L’Economist Intelligence Unit (EIU) vient de publier ses prévisions de croissance actualisées pour l’Afrique. Résultat : 13 pays du continent devraient dépasser le seuil symbolique des 6 % en 2026, portés par les infrastructures, le numérique et les investissements directs étrangers. Mais le risque de surendettement tempère l’enthousiasme.
Treize pays au-dessus de 6 %
L’EIU identifie 13 économies africaines susceptibles d’afficher une croissance supérieure à 6 % cette année. L’Afrique de l’Ouest en forme le gros du bataillon avec sept pays — Sénégal, Guinée, Liberia, Côte d’Ivoire, Ghana, Togo et Niger — tandis que l’Afrique de l’Est aligne l’Éthiopie, l’Ouganda, la Tanzanie et le Rwanda. Libye (Afrique du Nord) et Mozambique (Afrique australe) complètent ce peloton de tête.
À l’opposé, l’Afrique du Sud, première économie du continent, est attendue entre 1,5 % et 3 %, confirmant le décrochage relatif des grandes économies établies face aux émergents du continent.
Quatre moteurs, un frein majeur
L’EIU identifie quatre grands vecteurs de croissance communs à ces pays : le développement des infrastructures (routes, ports, énergie), la transformation numérique, les investissements directs étrangers soutenus — notamment dans les hydrocarbures, les énergies renouvelables et les mines en Afrique de l’Ouest — et l’approfondissement des marchés régionaux via la ZLECAf.

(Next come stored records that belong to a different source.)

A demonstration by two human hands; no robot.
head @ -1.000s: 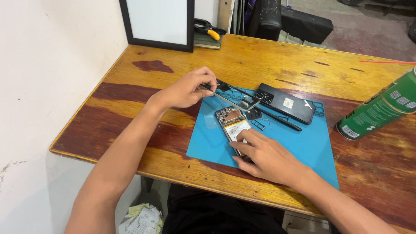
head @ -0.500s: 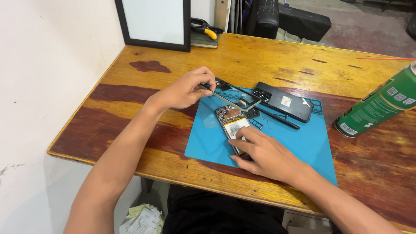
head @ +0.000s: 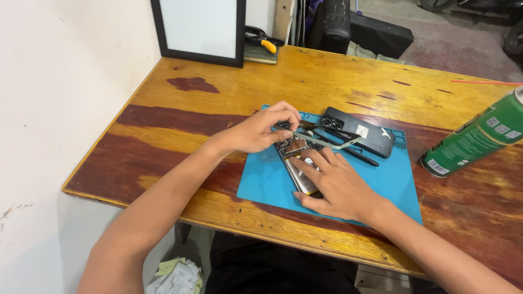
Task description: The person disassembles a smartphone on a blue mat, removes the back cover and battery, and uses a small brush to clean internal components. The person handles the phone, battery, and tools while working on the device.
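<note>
An opened phone point(head: 297, 163) with its circuit board showing lies on a blue work mat point(head: 261, 182). My right hand point(head: 332, 182) rests flat on the phone, fingers spread. My left hand point(head: 261, 130) pinches one end of a thin pale frame piece point(head: 327, 142) and holds it tilted just above the phone's top. The phone's dark back cover point(head: 362, 133) lies on the mat beyond it, beside a thin black tool point(head: 357, 155).
A green spray can point(head: 474, 136) lies on its side at the table's right. A black-framed white board point(head: 199, 27) leans at the back, with yellow-handled pliers point(head: 261, 41) next to it. The wooden table point(head: 327, 81) ends at a white wall on the left.
My left hand has lifted the thin frame piece up off the phone. My right hand has slid further up over the phone, fingers spread.
</note>
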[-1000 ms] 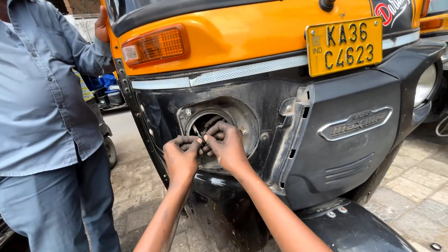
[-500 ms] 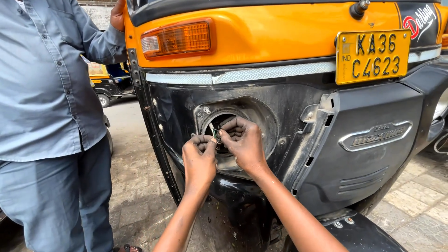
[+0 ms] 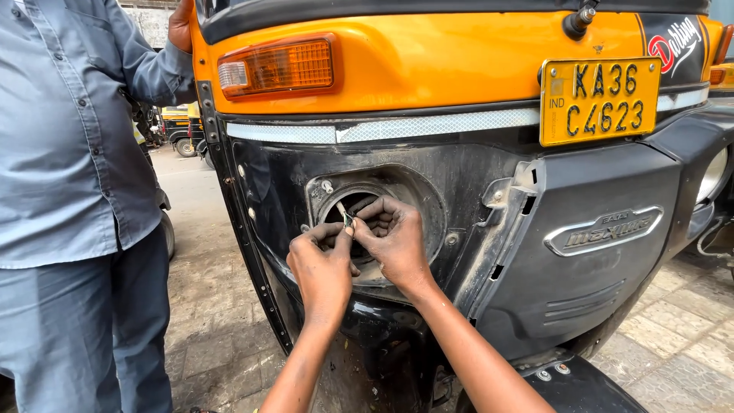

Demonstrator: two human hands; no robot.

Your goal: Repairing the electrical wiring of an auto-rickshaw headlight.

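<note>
An orange and black three-wheeled vehicle shows its rear panel [image 3: 474, 183], with a round open lamp hole [image 3: 359, 206] in the black bodywork. My left hand [image 3: 323, 264] and my right hand [image 3: 394, 237] are both at that hole, fingertips meeting. Between them they pinch a small thin light-coloured piece [image 3: 345, 217], perhaps a wire end or connector. My right hand's fingers curl into the opening.
A person in a grey shirt and trousers [image 3: 69, 199] stands close at the left, one hand [image 3: 180, 27] on the vehicle's upper edge. An orange tail lamp [image 3: 277, 67] and a yellow number plate [image 3: 599, 99] sit above. Paved ground [image 3: 673, 336] lies below; other vehicles [image 3: 177, 126] stand behind.
The view has moved closer and shifted left relative to the vehicle. My hands stay at the lamp hole, fingers still working the small piece together.
</note>
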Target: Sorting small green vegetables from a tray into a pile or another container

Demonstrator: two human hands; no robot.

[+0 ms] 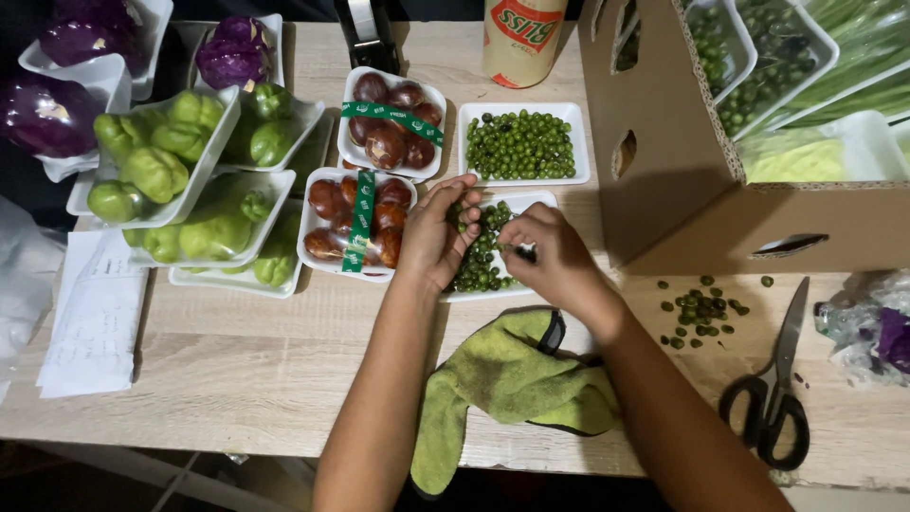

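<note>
far left, purple cabbages (pixel 47 114) sit in white trays at the table edge, and a paper slip (pixel 95 318) lies flat below them, out of the working space. next come stacked trays of green chayotes (pixel 156 171), overlapping one another, which looks like a way to save room on the wooden table (pixel 246 370). beside them two trays of brown round fruit (pixel 360 228) are each crossed by a green band, apparently holding the contents in place.

the left hand (pixel 438 237) rests on the left edge of the tray (pixel 545 199) of small green berries (pixel 479 261), palm turned inward and fingers curled together, cupped as if to keep berries from rolling off. the right hand (pixel 555 256) lies over the same tray from the right, fingertips drawn together in a pinch down among the berries; what sits between them is too small to tell. a second, full berry tray (pixel 521 144) stands just behind, apart from the one being handled.

a green cloth (pixel 502 379) lies crumpled between the forearms, within easy reach. right of the wrist, loose berries (pixel 701 308) are scattered on the bare table, kept separate from the tray. a cardboard box (pixel 682 161) holds more packed trays, and black scissors (pixel 773 389) lie closed near the table's front edge.
</note>
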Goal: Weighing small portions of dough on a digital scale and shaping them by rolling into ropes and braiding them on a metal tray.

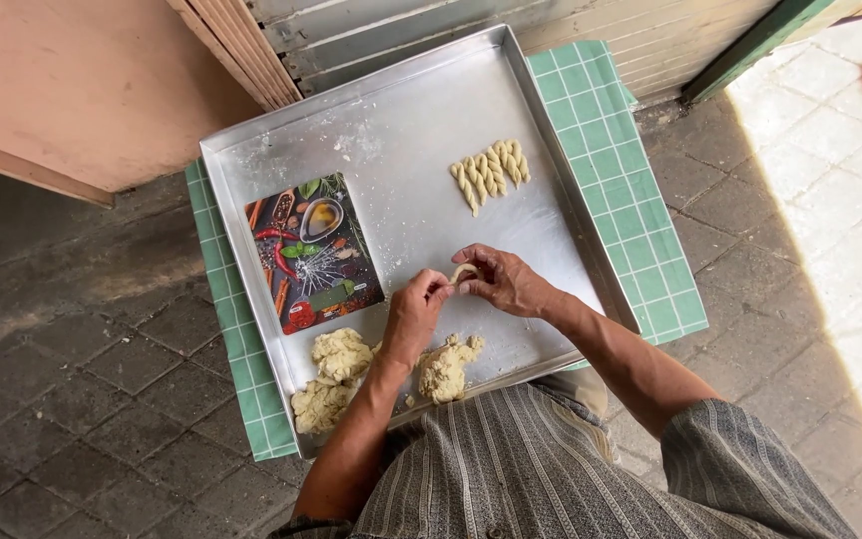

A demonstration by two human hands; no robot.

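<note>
- Head view, nearest: lumps of dough [351, 374] lie at the metal tray's [401, 150] near edge.
- Left hand [413, 311] and right hand [503, 281] meet above them, fingers pinched shut on a small dough piece [464, 271] between them.
- Scale with a spice picture [311, 252] lies left.
- Twisted dough sticks [491, 170] lie farther back.
- Green checked cloth [631, 180] lies under the tray.
</note>
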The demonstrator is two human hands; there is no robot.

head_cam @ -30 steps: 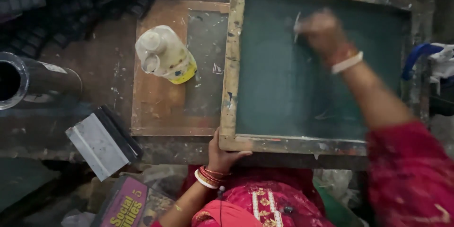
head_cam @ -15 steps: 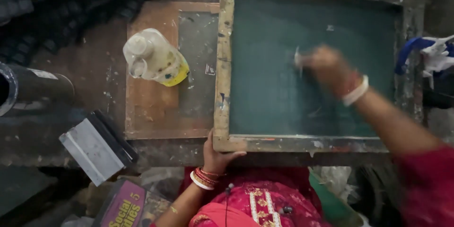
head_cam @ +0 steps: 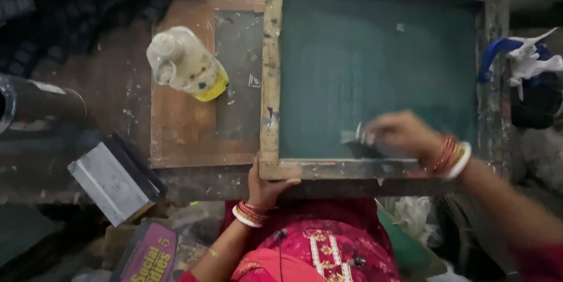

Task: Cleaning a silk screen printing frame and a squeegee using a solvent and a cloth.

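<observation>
Nearest the camera, the person's red embroidered garment (head_cam: 316,241) fills 6 o'clock. Just above it the left hand (head_cam: 265,187), bangles at the wrist, grips the near edge of the wooden screen frame (head_cam: 271,82) at its lower-left corner; thumb lies on top of the rail, the other fingers are curled under and hidden.

Right hand (head_cam: 404,134) sits at about 4 o'clock over the lower right part of the green mesh (head_cam: 375,53), motion-blurred. Fingers look bunched together, pinching a small pale piece (head_cam: 359,135) against the mesh; exact grip cannot be told through the blur. Red and white bangles on that wrist.

The frame is rectangular, bare wood, paint-stained and scuffed, holding taut dull-green mesh with a few pale specks. It occupies centre to 1 o'clock, its left rail overlapping a brown board (head_cam: 187,123).

At 8 o'clock a grey squeegee block (head_cam: 111,179) lies on the dark bench. A colourful book cover (head_cam: 146,255) shows at 7 o'clock.

Farther, at 10 o'clock, a whitish plastic bottle (head_cam: 185,65) with a yellow base lies tilted on the board. A dark cylinder (head_cam: 35,103) is at 9 o'clock. Blue-and-white cloth (head_cam: 522,59) is at 2 o'clock.
</observation>
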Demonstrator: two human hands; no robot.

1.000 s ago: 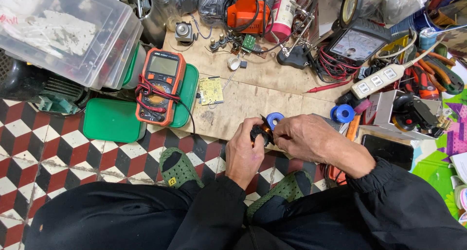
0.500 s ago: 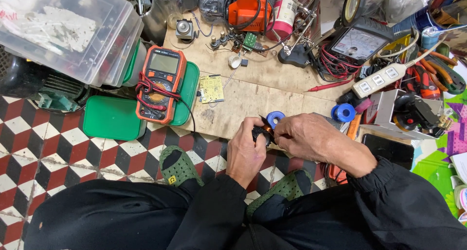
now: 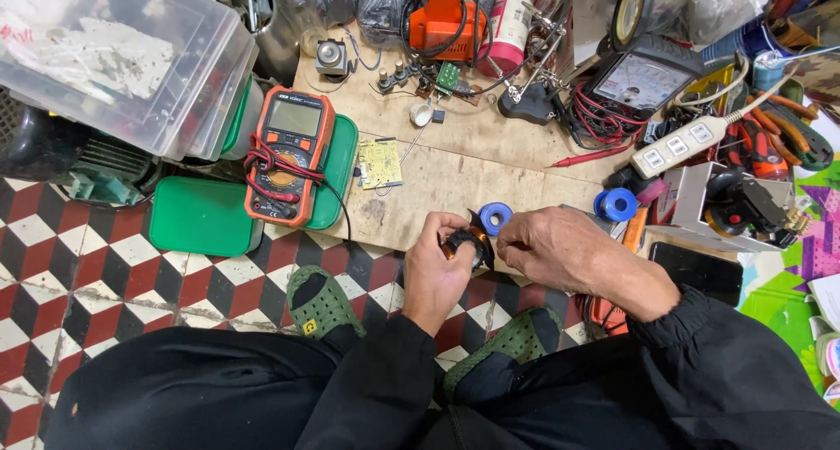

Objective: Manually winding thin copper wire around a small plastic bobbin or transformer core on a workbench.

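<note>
Head view: left hand is closed around a small dark coil with copper windings, held just off the near edge of the board, above the tiled floor. Right hand meets it from the other side, fingers pinched at the coil; whether they grip a wire I cannot tell. A blue tape roll lies just beyond, a multimeter well to the left. Steady work here likely wants the left hand firm, the right light.

plywood board, multimeter, blue tape
</note>
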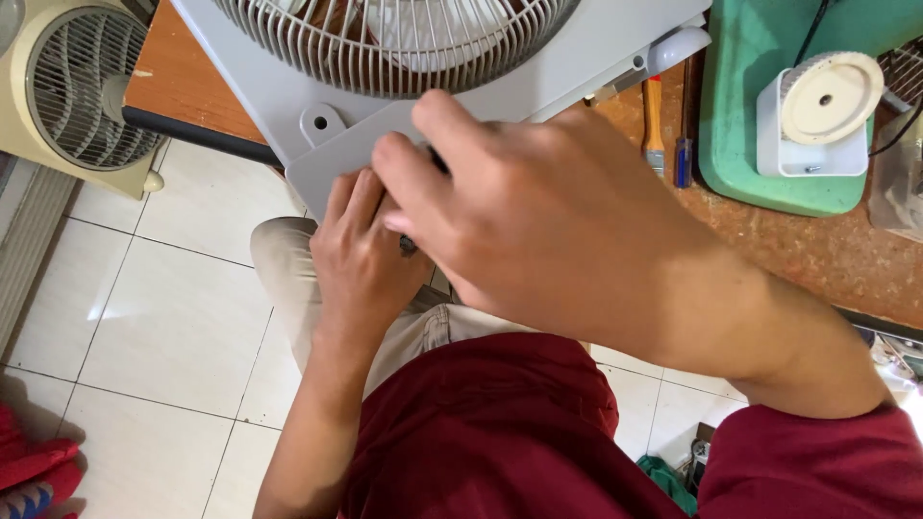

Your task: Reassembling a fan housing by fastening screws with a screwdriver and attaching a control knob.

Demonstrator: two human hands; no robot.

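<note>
A grey box fan [279, 96] with a round grille [385, 48] lies on the wooden bench [817, 250], its lower corner hanging over the edge toward me. My left hand [361, 255] comes up from below and presses its fingers on the fan's grey foot plate [332, 159], gripping its edge. Just right of it and partly over it, my right hand [548, 221] is closed round a dark slim tool [409, 245]. Only a short piece of that tool shows between the fingers, so its tip and kind are hidden.
A cream fan [87, 91] stands on the tiled floor at the left. On the bench at the right are an orange-handled tool [654, 115], a small blue screwdriver [683, 159] and a green tray [760, 96] with a white part topped by a cream disc [827, 101]. Red cloth [29, 461] lies lower left.
</note>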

Le frein, en revanche, est systémique : l’endettement a atteint des « niveaux critiques » dans plusieurs économies. L’EIU signale notamment l’Éthiopie, le Mozambique, la Tunisie et la Zambie comme des cas de vulnérabilité élevée au surendettement — des pays qui figurent paradoxalement parmi les plus dynamiques sur le plan de la croissance.
Ce que cela signifie pour l’Océan Indien
La Tanzanie et le Kenya — deux partenaires commerciaux importants pour Madagascar, Maurice et les Seychelles — figurent dans ce palmarès des économies les plus dynamiques. Cette dynamique africaine représente une opportunité de marché croissante pour les exportateurs de la région. Madagascar en particulier, avec ses projets d’exportation de minerais critiques, de vanille et de cacao, est directement concerné par la profondeur de ces marchés de destination.
Pourquoi c’est important
Une Afrique à deux vitesses se dessine : des émergents portés par les ressources naturelles et le numérique qui avancent à 6 % et au-delà, et des économies plus matures qui peinent à dépasser 3 %. Pour les investisseurs de l’Océan Indien, la carte des 13 pays de l’EIU est précisément le type d’indicateur à placer au cœur d’une stratégie de diversification continentale.